(Bloomberg ) Amazon.com Inc. (AMZN)'s Web Services division, whose server farms generate the processing power the retailer sells to heavy corporate data users on the cheap, has grown so large that the unit routinely finds itself with thousands of spare machines.
So the e-commerce giant created a supply-and-demand-driven market called Amazon EC2 Spot Instances that lets clients rent processors for as little as 10 percent of Amazon's standard cloud-services fees. To use Spot Instances, companies bid for the rights to a certain number of servers. Winning bidders are billed by the hour, as long as the market price hasn't risen above an upper bound they specify.
The marketplace gives Seattle-based Amazon and its 7-year- old cloud-computing division an added advantage over Microsoft Corp. and Google Inc. (GOOG), which are racing to catch up after a late start. Analysts at Macquarie Securities estimated in a Jan. 7 report that total Amazon Web Services revenue will almost double this year to $3.8 billion and will reach $8.8 billion by 2015. Web Services will kick in close to 5 percent of sales this year, up from 3.4 percent last year, and will rise to almost 8 percent by 2015, Macquarie projected.
Were AWS a standalone company, it would be worth $24 billion, according to a March 5 report by Carlos Kirjner, an analyst at Sanford C. Bernstein & Co. That's more valuable than two-thirds of the companies in Standard & Poor's 500 Index, and accounts for about a fifth of Amazon's stock market value.
Analyzing Terabytes
Amazon's lead in the public-cloud market, which Gartner Inc. estimates jumped 20 percent last year to $109 billion, poses a challenge for technology competitors. As an e-commerce company, Amazon's operating margins are already razor-thin - -1.11 percent in 2012 -- while Google and Microsoft generated margins last year of greater than 25 percent. That means Amazon can cut prices on cloud services without affecting its total profitability.

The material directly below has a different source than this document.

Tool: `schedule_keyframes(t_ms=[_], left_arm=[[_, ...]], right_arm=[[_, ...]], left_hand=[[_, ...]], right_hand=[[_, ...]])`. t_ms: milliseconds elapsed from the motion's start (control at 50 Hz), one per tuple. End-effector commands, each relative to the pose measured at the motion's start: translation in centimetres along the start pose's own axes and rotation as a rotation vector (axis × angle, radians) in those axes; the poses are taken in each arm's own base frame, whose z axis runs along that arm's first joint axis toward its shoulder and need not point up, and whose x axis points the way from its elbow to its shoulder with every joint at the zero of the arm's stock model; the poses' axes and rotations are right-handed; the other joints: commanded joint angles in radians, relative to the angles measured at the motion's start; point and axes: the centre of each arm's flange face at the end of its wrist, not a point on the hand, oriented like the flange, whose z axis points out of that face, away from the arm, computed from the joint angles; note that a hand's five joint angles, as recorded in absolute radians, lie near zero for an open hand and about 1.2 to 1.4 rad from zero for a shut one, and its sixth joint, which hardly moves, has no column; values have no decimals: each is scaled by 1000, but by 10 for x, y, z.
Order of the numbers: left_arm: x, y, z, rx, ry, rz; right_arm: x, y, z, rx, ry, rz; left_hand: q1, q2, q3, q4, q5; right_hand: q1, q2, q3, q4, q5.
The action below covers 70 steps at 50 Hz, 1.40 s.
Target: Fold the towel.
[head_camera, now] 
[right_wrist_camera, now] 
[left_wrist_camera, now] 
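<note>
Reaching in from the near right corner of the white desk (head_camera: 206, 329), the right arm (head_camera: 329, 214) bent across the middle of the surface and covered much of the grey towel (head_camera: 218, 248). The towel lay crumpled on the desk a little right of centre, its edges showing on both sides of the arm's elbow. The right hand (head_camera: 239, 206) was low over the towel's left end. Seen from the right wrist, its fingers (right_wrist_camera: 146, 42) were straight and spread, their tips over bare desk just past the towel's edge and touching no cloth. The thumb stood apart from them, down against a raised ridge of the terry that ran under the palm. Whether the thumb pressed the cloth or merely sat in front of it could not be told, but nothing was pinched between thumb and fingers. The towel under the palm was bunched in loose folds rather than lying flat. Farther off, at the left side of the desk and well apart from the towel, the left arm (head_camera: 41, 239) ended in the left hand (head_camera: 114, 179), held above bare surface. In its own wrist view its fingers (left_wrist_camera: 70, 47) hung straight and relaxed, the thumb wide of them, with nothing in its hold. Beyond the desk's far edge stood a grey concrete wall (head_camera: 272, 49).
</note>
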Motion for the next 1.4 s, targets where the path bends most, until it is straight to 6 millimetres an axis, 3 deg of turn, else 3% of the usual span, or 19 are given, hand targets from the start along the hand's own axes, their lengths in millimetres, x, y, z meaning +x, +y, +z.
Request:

Investors aren't fazed by Amazon's low margins. The stock trades at 186 times estimated earnings for this year, compared with a ratio of 18 for Google and 10 for Microsoft.
Spot Instances was started in 2009, though the spot market has taken off only in the past year, Amazon EC2 Vice President Matt Garman said. Researchers in genomics and drug design as well as online advertising increasingly use Spot to analyze terabytes of data, while companies such as Cycle Computing LLC, Princeton Consultants Inc., and Numerate Inc. have built businesses that track market prices for heavy data users.
Spot Algorithms
"We're finally starting to see the real change in the slope of adoption," Garman said. While he declined to provide specifics on how profitable the product is or how many customers use it, the company says much of its increased spending on "technology and content" went to add capacity for Amazon Web Services.
Princeton Consultants, a strategy and software firm, is among the companies that developed algorithms to monitor Spot Instances' pricing and availability for clients in need of server time. Chief Executive Officer Steve Sashihara said his program, OptiSpotter, provides small hedge funds with the edge they need to compete with investment banks and global funds in the cutthroat world of high-frequency trading.
"It's completely game-changing" for clients to cut a project's processing costs from $100,000 to $10,000 and get supercomputer-like processing power, Sashihara said. "A couple guys with $50 million can be trading at high frequency and be taking on Goldman Sachs and Morgan Stanley."
On Deadline
One big catch limits the utility of Spot Instances: If rising demand sends prices skyward, a customer must outbid the higher price to keep its project running. Otherwise, Amazon shuts their servers off in midstream. That's a deal-breaker for clients using it to host websites or stream video.
"For people running with hard deadlines, it's not an appropriate solution," said Michael Crandell, CEO of RightScale Inc., which helps companies manage cloud services.
Still, Crandell says he expects Spot Instances to keep growing. As much as 15 percent of Amazon servers his customers rent is now from Spot Instances, he says, up from the low single digits in mid-2011.
Julie Black joined Web-advertising startup TellApart Inc. in 2011 as director of engineering after six years at Google. She uses Spot Instances regularly, because her former employer's recently introduced cloud platform, Google Compute Engine, doesn't offer a comparably cheap market. Burlingame, California- based TellApart analyzes online shoppers' habits for retailers such as Nordstrom Inc. (JWN), One Kings Lane Inc., and CafePress Inc. (PRSS)
Faster, Cheaper
To provide better results than its dozens of competitors, TellApart uses Spot Instances to collate more than 10,000 queries per second from hundreds of millions of people, with the bulk of the work occurring during off-peak hours when prices are lower. Black said the company, backed by almost $18 million from venture investors including Greylock Partners and Bain Capital Ventures, rents hundreds of machines at a time. Its monthly check to Amazon is about 75 percent less than it would be for cloud servers at the on-demand price.
"We process data faster and cheaper because we can use more machines," she said. "Everything we do relies upon this core piece of technology."